## Required action
Where does the string "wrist" appear in the material? Copy each line that holds it.
** Information shown follows **
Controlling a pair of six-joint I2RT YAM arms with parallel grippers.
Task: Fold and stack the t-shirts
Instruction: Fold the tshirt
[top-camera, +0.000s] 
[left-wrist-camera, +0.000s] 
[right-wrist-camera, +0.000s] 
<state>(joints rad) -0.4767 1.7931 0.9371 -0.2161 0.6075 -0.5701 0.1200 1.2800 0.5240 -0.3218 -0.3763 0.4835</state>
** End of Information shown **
## Answer space
[left-wrist-camera, +0.000s] 
[right-wrist-camera, +0.000s] 

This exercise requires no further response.